I might have become a motivational speaker like Marianne Williamson or a talk show host like Oprah ... perhaps a Nobel Laureate ... or a Louisa May Alcott, Emily Dickinson, Virginia Ellenson.

The temptation to edit and/or revise these lists is strong, but I've resisted as I've transcribed these words here because I want to share this ... just as I wrote it at the turn of the century.

In the past 7 years, I've done some of these already ... and I'm on making progress toward accomplishing others. As I wrote of previously here, if Dan Millman is correct about 9 year cycles, I've got 2 more years to surge ahead and see what else I might do with this list ... and, of course, there are more lists to generate even now to keep me moving in the days, weeks, months, and years ahead.

9 comments:

Karen said...

Oh my, Storyteller...you are so eloquent and passionate with your writing...moving...stirring. The blogs are just a taste of what you are capable of.

Do you have a sense of where you are heading now? I'm a firm believer in "it's never too late." Do those wants/ideas still hold true for today?

Yolanda said...

I just wanted to stop by and wish you and yours a wonderful holiday season.

storyteller said...

Karen – thanks for your supportive observations. It's a bit scary putting it out there raw like this, but what the hay? The "me" today knows more than the "me" back then, but revisiting journal entries like this illustrates how far I've come and how far there is yet to go. There are some similarities between today's list and the one from 1999 along with subtle shifts. I'm here, now ... blogging after all ya know.

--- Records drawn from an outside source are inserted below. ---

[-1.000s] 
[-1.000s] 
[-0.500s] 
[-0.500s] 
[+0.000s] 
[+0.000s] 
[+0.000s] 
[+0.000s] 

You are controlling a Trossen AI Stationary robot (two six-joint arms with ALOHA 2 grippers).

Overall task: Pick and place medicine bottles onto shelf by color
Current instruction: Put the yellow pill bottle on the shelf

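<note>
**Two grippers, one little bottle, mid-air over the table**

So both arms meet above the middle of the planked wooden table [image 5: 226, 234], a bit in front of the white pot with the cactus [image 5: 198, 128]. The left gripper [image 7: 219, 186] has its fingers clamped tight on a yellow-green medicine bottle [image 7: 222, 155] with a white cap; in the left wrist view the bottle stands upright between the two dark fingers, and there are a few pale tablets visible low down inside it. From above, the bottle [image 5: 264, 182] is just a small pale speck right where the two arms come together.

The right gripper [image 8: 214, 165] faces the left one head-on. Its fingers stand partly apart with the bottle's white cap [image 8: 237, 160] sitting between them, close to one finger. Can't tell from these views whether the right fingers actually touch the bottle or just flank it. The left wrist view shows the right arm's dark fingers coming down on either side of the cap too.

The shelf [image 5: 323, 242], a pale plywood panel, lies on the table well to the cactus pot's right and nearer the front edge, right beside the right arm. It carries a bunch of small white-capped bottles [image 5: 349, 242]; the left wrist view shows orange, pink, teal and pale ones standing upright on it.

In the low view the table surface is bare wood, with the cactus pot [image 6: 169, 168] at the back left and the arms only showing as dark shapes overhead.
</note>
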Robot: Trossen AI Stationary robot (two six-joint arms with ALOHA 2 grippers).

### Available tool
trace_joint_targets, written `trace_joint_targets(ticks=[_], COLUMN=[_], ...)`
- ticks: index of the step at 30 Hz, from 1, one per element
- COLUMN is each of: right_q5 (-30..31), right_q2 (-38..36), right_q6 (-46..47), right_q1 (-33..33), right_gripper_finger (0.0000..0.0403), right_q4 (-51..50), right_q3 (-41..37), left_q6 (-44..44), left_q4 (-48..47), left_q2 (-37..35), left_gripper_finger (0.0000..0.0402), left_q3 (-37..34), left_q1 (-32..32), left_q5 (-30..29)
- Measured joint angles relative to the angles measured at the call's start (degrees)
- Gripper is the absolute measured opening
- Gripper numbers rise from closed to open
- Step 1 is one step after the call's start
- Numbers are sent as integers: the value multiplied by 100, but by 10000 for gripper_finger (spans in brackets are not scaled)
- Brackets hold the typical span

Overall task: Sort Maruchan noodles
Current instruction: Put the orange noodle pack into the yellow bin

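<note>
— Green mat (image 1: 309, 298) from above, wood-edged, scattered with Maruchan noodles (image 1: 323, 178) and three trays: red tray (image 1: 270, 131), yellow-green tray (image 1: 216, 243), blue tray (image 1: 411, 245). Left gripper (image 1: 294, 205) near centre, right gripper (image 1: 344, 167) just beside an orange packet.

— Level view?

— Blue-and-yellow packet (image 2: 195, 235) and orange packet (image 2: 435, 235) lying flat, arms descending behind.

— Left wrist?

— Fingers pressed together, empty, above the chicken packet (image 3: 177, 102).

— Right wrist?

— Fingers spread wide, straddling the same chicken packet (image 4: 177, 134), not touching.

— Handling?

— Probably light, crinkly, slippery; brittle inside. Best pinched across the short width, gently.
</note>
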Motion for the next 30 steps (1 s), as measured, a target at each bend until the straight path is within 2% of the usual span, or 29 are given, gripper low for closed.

No telling where I’ll go as long as I force nothing and hold nothing back!

Yoland - thanks for stopping by and I wish the same for you and yours.
Hugs and blessings,

Kara said...

Hey Storyteller - a toast to you and to coming out of hiding!

storyteller said...

Thanks Kara - I think I'm back on track again. I left another one today … must have been working on it when you dropped by. Actually, this may be the best time for me to “revisit” and share like this because everyone will be too busy to spend much time, so I can post to my hearts content ... without thinking too much about who might be out there reading (or not). Thanks for stopping by. Oh, I notice there's email from you also ... so I'll stop with this and go read it.
Hugs and blessings,

The Dream said...

It takes tremendous courage to show yourself - your true self - to the world. Loud clapping from Maryland!!!

Remember : we ARE exactly where we need to be.

storyteller said...

Dream - Thank you, thank you, thank you! I can hear the applause all the way here in So Ca ... and am blushing while taking a deep bow … allowing myself take in your words with gratitude. Yes -- we are exactly where we need to be, aren't we. Namaste.
Hugs and blessings,

Mary P Jones (MPJ) said...

Thanks for sharing that peek into the heart and mind of an earlier you. I find so much there that I identify with.

storyteller said...

MP J - I appreciate your visit here and your comment, for it's long been my belief that no one shares the thoughts and feelings I've poured onto the pages of my journals for decades. Putting this out there for all to see is more than a little bit frightening, yet feels “right” somehow as well.